--- PROBLEM STATEMENT ---
Your copy should hold the lines below from the first through the one that contains "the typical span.", each retyped exactly, and no pictures.

--- DATA SHOWN ---
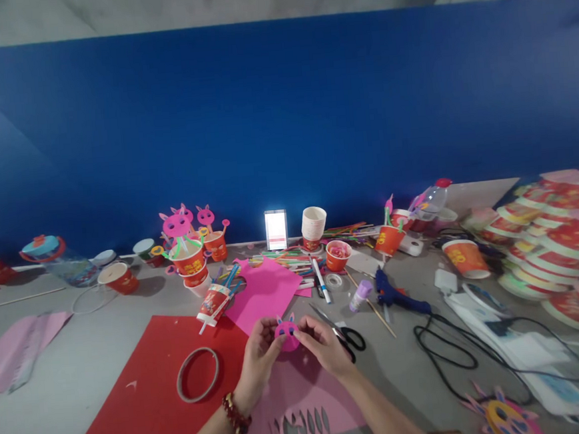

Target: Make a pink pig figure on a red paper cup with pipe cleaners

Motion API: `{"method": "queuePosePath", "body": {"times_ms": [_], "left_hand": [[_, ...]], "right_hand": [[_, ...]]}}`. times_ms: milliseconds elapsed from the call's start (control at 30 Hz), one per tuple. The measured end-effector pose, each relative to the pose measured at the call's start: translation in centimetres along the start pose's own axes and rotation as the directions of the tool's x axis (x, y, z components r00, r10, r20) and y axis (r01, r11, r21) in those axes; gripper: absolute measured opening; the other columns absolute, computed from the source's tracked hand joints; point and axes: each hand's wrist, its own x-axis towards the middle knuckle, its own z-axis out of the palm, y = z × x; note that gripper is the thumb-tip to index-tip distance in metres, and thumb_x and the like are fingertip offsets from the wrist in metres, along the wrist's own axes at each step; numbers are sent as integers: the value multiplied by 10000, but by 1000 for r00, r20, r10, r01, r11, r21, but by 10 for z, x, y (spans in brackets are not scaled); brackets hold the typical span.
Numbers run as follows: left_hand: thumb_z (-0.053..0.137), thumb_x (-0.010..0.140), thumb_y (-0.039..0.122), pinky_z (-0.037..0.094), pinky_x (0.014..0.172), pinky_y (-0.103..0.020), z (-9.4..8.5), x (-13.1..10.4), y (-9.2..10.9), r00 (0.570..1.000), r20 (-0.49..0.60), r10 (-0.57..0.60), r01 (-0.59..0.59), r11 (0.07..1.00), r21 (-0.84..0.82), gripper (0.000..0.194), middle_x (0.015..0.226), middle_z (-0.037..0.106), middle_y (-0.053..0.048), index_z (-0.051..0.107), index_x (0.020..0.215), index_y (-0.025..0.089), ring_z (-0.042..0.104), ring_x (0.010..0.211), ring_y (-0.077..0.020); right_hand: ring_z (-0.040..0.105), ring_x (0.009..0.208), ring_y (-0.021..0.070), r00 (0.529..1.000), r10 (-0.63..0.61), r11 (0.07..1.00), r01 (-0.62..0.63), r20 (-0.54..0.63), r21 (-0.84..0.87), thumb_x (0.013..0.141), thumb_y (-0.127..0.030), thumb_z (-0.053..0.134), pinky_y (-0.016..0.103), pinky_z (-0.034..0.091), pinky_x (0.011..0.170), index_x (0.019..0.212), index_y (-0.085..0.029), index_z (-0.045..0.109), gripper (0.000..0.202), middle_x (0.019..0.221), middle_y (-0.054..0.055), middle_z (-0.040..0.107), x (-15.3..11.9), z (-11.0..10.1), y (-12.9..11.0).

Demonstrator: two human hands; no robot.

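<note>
A small pink paper animal face [287, 337] with upright ears and dark eye spots is held between both hands. My left hand [263, 346] pinches its left side, thumb on the front. On the opposite side, the thumb and fingers of my right hand [324, 341] grip it near the right eye. Beneath them lies a light pink paper sheet [329, 401] with several leaf-shaped holes cut in it. Black-handled scissors [352, 339] rest just beyond my right hand. A red paper sheet [142, 382] with a grey tape ring [198, 375] on it lies to the left.
Behind the hands are a bright pink sheet [265, 289], pens, a glue stick [360, 295] and a blue glue gun [396, 294]. Decorated cups [190, 263] stand back left. Cables and a power strip [521, 359] lie right, beside stacked paper bowls [552, 243]. A blue wall closes the back.
</note>
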Motion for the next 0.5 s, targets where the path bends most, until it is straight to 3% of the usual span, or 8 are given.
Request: {"method": "queuePosePath", "body": {"times_ms": [100,167,300,500], "left_hand": [[792,726,423,504,711,-245,-2,-1,3,1000,-23,6,-7,1000,-16,366,885,654,-25,635,965,195,613,795,-156],[745,773,455,467,598,-210,-6,-1,4,1000,-19,-20,19,999,-43,320,751,613,9,624,899,187,565,650,-117],[670,823,516,275,418,-180,-13,0,2,997,-36,-69,66,995,-79,400,558,471,58,514,678,178,366,447,-63],[473,923,582,218,423,-223,-17,-2,0,997,-28,68,-67,997,28,574,433,346,57,375,510,196,256,407,-71]], "right_hand": [[399,545,111,999,-38,999,38,-31,0,855,-511,621,219,343,489,692,-208,516,359,616,-44,433,1,-3,1],[392,563,115,998,-53,999,53,-37,0,856,-500,622,230,339,520,679,-206,506,362,620,-44,424,1,-5,0],[366,558,110,998,-56,997,57,-26,47,864,-478,622,238,321,536,678,-205,483,358,606,-55,397,-1,-7,-5],[433,567,125,999,-20,997,23,-32,78,856,-477,627,247,344,538,716,-204,527,323,625,-38,468,-4,-9,-9]]}}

--- SOLUTION TO THIS EXERCISE ---
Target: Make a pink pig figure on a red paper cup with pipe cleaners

Motion API: `{"method": "queuePosePath", "body": {"times_ms": [_], "left_hand": [[_, ...]], "right_hand": [[_, ...]]}}`. times_ms: milliseconds elapsed from the call's start (control at 30 Hz), one per tuple. The measured end-effector pose, each relative to the pose measured at the call's start: translation in centimetres along the start pose's own axes and rotation as the directions of the tool's x axis (x, y, z components r00, r10, r20) and y axis (r01, r11, r21) in those axes; gripper: absolute measured opening; the other columns absolute, computed from the source's tracked hand joints; point and axes: each hand's wrist, its own x-axis towards the middle knuckle, its own z-axis out of the palm, y = z × x; note that gripper is the thumb-tip to index-tip distance in metres, and thumb_x and the like are fingertip offsets from the wrist in metres, along the wrist's own axes at each step; numbers are sent as integers: the value multiplied by 10000, but by 1000 for r00, r20, r10, r01, r11, r21, but by 10 for z, x, y (spans in brackets are not scaled); brackets hold the typical span.

There is no more to this exercise.